Did you mean HDMI? how about this? $4.79 http://www.monoprice.com/products/product.asp?c_id =102&cp_id=10240&cs_id=1024004&p_id=2412&seq=1&for mat=2&style=
Marketshare? Ill be honest, I haven't seen one Blu-ray or HD-DVD player in someones house yet nor do I know anyone that owns one. Wait, I take that back Ive see one Blu-ray player and thats a PS3.
Is it just me? Is it the Chicago area and we just refuse to buy into it? Ive read countless articles on which one is better, which will win, and that the Blu-ray has already won. And I still haven't seen one outside a store yet.
HD-DVDs are cheaper to produce now, but in the long run Blu-Ray discs will be because they are simpler to produce and use less raw product; one sheet of plastic vs two.
No, the sure sign that blu-ray is getting the upper hand was Blockbuster Video's announcement mid-June that it is going to exclusively stock blu-ray titles in its stores while phasing out HD tiles in it's online service.

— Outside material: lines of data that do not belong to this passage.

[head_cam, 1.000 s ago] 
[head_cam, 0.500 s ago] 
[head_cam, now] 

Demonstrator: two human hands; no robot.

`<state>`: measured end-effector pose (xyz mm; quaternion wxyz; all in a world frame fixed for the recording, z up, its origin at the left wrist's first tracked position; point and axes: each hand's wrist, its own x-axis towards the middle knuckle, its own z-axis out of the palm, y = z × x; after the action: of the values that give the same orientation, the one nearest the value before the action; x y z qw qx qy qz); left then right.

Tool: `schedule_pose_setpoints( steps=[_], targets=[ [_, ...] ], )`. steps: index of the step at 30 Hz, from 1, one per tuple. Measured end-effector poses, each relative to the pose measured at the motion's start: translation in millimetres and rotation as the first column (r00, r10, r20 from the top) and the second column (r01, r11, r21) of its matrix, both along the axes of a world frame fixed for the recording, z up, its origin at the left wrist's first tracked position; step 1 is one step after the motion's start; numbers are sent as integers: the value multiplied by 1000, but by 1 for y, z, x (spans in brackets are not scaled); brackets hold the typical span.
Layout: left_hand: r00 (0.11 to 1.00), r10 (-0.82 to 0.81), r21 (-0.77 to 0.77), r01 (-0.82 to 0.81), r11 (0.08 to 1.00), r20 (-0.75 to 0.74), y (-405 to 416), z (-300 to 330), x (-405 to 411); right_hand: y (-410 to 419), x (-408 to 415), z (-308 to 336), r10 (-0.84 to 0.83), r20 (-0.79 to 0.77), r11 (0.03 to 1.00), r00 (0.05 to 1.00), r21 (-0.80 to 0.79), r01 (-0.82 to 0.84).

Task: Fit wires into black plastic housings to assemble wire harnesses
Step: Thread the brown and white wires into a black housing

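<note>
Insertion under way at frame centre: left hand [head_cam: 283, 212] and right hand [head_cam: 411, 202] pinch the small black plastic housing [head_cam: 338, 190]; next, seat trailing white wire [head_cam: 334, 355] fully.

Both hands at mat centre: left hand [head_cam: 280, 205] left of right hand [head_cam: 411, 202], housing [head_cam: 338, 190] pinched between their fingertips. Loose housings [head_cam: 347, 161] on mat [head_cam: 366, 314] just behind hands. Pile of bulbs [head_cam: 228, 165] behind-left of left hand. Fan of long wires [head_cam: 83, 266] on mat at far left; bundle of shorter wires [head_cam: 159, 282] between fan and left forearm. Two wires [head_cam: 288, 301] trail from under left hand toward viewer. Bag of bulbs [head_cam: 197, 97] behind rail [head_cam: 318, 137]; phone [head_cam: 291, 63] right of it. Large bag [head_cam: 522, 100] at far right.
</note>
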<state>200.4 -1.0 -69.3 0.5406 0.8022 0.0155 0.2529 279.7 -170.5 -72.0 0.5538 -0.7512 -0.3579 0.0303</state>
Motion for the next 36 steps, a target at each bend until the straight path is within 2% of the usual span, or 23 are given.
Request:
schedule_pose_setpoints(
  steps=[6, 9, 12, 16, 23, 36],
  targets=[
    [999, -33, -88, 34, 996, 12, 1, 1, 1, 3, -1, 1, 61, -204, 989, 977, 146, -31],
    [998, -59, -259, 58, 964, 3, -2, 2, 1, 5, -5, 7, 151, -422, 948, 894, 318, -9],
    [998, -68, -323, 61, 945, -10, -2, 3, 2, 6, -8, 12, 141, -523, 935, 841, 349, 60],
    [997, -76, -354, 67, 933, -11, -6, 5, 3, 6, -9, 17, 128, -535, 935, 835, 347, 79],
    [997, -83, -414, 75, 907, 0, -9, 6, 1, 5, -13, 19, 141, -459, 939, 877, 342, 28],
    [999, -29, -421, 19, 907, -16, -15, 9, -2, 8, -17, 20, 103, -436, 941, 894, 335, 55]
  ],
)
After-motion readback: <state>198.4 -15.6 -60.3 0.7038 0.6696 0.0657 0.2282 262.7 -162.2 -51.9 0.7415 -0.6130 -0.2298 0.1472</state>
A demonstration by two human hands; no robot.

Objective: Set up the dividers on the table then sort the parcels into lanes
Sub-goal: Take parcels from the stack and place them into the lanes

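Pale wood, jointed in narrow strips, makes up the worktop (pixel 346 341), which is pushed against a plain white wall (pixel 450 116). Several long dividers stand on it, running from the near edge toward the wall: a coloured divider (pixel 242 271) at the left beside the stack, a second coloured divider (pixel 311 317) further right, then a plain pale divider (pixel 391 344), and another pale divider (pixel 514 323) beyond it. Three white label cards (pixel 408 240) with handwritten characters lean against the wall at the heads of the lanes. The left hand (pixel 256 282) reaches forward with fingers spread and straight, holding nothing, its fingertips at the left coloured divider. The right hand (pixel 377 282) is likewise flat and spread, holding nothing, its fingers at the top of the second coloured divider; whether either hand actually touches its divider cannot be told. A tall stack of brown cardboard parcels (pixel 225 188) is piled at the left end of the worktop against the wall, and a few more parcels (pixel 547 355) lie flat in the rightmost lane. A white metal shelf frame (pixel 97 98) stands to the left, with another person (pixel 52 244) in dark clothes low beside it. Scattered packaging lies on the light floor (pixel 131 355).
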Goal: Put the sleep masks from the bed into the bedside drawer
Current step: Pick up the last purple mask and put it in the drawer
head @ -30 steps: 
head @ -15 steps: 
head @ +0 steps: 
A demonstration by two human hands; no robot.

Sorry, you're delusional. Asking for HD output on a commodity composite connector is like asking for GB ethernet on a cat3 cable.
Component can only do 1080p over short distances without the addition of expensive repeater boxes or expensive cables.
VGA is the same.
An F connector could, if you got people to change to expensive high grade coax and got all the TV manufacturers to put GOOD ATSC tuners in their sets.
DVI is dead as a consumer A/V interface. It's still great for computers, but it offers no A/V connection capability. People don't like dealing with a mountain of cables. Yes, the change to HDMI was industry driven, but it was also consumer driven. It was generally good thing, despite the inferior connector that HDMI came with.
If you're really intent on complaining about the HDMI/DVI issue, spend $20 over at Parts Express and get a DVI to HDMI adapter cable. I use two, they work just fine.
Honestly, your bitching and whining post struck me like someone asking their computer to support dual layer DVDs and magtape at the same time. It's just lame and uneducated.
I'm not going to get into the DRM argument, but suffice it to say that for the short term, if you want 1080p, you need a digital connection. That means DVI or HDMI. You don't get any other choices. Put up or shut up.
This is not a sig. this is a duck. quack.
Probably largely true, but the video decoding part is going to require a lot more horsepower. A DVD MPEG2 stream can be played by very lightweight parts these days, but last I heard the chips that play HD streams are powerful enough that they require cooling fans. According to the MythTV howtos I've read, playing HDs on PCs requires a hefty graphics card that costs probably $300+ and about a 3GHZ machine. By contrast, you can play regular DVDs on a 600 MHz machine with an 8-year-old graphics card that you pulled from a dumpster.
That doesn't sound right - the Intel GMA950 (crappy onboard graphics chipset) can decode two HD streams at once. It doesn't even require a fan.